> [EXERCISE DETAILS] Keep only the lines from the start of the data through the line containing "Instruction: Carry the", and output them exactly.

> [DATA SECTION]
= = = = = = =

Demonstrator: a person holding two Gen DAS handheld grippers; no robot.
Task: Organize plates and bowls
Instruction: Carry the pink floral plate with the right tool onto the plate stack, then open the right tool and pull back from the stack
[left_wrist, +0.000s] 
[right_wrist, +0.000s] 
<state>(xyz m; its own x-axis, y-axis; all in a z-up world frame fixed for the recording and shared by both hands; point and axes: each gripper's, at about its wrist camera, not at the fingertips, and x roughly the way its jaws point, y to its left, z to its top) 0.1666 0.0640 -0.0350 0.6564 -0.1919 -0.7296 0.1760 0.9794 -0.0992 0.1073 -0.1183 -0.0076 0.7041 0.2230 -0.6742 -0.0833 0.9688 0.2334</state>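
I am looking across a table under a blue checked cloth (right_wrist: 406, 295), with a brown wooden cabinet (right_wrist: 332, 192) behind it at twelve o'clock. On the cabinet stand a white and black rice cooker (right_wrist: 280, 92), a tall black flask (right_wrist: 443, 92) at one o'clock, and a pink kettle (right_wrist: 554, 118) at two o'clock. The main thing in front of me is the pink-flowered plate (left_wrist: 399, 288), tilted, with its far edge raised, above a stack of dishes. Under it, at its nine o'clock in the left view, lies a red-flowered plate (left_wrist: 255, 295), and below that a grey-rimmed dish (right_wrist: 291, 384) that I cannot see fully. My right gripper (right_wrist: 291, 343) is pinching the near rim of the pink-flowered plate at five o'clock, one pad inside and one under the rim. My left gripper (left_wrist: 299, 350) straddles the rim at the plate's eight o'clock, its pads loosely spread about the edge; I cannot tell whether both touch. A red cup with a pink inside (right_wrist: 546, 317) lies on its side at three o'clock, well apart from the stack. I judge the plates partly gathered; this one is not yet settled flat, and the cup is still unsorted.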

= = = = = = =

> [SOLUTION BELOW]
Demonstrator: a person holding two Gen DAS handheld grippers; no robot.
Task: Organize plates and bowls
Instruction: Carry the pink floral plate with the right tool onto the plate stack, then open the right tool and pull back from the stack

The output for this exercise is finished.